Task brief: Return the data below in full, exactly as it stands.
(Supplied data begins)
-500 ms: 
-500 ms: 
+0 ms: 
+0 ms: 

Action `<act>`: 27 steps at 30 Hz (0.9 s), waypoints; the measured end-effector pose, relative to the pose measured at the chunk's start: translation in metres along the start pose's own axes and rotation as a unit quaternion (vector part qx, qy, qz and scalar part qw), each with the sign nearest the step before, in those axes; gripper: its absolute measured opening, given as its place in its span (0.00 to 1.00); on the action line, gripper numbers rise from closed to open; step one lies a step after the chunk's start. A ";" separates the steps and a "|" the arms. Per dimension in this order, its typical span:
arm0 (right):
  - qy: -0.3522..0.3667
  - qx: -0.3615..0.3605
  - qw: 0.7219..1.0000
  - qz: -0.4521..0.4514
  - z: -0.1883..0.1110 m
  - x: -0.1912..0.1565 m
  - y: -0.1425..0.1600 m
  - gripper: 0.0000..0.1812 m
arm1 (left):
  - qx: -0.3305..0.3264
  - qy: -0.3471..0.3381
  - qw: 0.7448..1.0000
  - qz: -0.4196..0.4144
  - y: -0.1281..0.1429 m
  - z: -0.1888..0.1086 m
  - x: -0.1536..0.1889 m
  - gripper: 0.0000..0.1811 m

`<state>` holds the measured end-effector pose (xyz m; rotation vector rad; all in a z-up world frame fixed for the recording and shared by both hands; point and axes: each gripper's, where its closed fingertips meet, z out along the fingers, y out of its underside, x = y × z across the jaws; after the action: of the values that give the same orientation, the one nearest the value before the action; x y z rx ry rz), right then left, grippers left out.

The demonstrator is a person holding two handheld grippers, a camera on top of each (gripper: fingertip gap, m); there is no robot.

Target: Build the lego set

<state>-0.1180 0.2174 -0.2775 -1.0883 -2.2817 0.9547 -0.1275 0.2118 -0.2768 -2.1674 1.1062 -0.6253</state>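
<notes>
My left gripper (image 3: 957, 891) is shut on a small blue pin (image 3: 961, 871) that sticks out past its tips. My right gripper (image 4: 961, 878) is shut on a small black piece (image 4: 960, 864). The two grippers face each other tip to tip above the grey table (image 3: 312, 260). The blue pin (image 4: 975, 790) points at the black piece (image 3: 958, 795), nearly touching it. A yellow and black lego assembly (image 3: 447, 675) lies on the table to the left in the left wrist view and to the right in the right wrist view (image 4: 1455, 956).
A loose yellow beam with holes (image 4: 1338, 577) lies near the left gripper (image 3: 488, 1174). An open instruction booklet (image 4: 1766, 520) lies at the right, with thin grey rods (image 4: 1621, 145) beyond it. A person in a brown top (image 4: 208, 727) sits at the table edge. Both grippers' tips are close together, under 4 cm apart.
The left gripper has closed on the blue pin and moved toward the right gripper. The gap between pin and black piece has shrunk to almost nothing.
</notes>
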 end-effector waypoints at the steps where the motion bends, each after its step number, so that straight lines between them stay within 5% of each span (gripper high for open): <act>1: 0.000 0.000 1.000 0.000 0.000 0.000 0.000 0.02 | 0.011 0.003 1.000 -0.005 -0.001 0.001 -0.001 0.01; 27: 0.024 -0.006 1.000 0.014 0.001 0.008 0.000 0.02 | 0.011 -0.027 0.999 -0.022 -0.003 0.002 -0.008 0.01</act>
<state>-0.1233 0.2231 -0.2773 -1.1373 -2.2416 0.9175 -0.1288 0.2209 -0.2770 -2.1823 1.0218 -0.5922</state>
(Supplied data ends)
Result of the task:
-500 ms: 
-500 ms: 
+0 ms: 
+0 ms: 

Action `<act>`: 27 steps at 30 Hz (0.9 s), waypoints; the measured end-effector pose, relative to the pose measured at the chunk's start: translation in metres along the start pose's own axes and rotation as a unit quaternion (vector part qx, qy, qz and scalar part qw), each with the sign nearest the step before, in those axes; gripper: its absolute measured opening, given as its place in its span (0.00 to 1.00); on the action line, gripper numbers rise from closed to open; step one lies a step after the chunk's start. A ";" separates the steps and a "|" the arms. Per dimension in this order, its typical span:
arm0 (right):
  - qy: -0.3522..0.3667
  - qx: -0.3615..0.3605
  - qw: 0.7219..1.0000
  - qz: -0.4521..0.4514
  - z: -0.1883..0.1110 m
  - x: -0.1912..0.1565 m
  - y: -0.1425..0.1600 m
  - gripper: 0.0000..0.1812 m
arm1 (left):
  - qx: -0.3305..0.3264
  - qy: -0.3471..0.3381
  - qw: 0.7448..1.0000
  - qz: -0.4196..0.4144
  - y: -0.1281..0.1429 m
  - z: -0.1888..0.1086 m
  - x: -0.1536..0.1889 m
  - gripper: 0.0000..0.1811 m

`<state>` holds the measured end-effector pose (xyz m; rotation vector rad; all in a z-up world frame fixed for the recording and shared by both hands; point and axes: each gripper's, where its closed fingertips meet, z out along the fingers, y out of its underside, x = y × z across the jaws; after the action: of the values that give the same orientation, the one nearest the value before the action; x y z rx ry rz), right then left, grippers left out.

The demonstrator is a person holding two handheld grippers, a camera on top of each (gripper: fingertip gap, m); there is no robot.

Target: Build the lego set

<state>-0.1180 0.2174 -0.2775 -1.0883 -2.2817 0.9547 -0.1275 0.2118 -0.2768 -2.1674 1.1062 -0.6253</state>
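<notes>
My left gripper (image 3: 957, 891) is shut on a small blue pin (image 3: 961, 871) that sticks out past its tips. My right gripper (image 4: 961, 878) is shut on a small black piece (image 4: 960, 864). The two grippers face each other tip to tip above the grey table (image 3: 312, 260). The blue pin (image 4: 975, 790) points at the black piece (image 3: 958, 795), nearly touching it. A yellow and black lego assembly (image 3: 447, 675) lies on the table to the left in the left wrist view and to the right in the right wrist view (image 4: 1455, 956).
A loose yellow beam with holes (image 4: 1338, 577) lies near the left gripper (image 3: 488, 1174). An open instruction booklet (image 4: 1766, 520) lies at the right, with thin grey rods (image 4: 1621, 145) beyond it. A person in a brown top (image 4: 208, 727) sits at the table edge. Both grippers' tips are close together, under 4 cm apart.
The left gripper has closed on the blue pin and moved toward the right gripper. The gap between pin and black piece has shrunk to almost nothing.
</notes>
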 end-effector waypoints at the steps where the motion bends, each after its step number, so that straight lines between them stay within 5% of each span (gripper high for open): <act>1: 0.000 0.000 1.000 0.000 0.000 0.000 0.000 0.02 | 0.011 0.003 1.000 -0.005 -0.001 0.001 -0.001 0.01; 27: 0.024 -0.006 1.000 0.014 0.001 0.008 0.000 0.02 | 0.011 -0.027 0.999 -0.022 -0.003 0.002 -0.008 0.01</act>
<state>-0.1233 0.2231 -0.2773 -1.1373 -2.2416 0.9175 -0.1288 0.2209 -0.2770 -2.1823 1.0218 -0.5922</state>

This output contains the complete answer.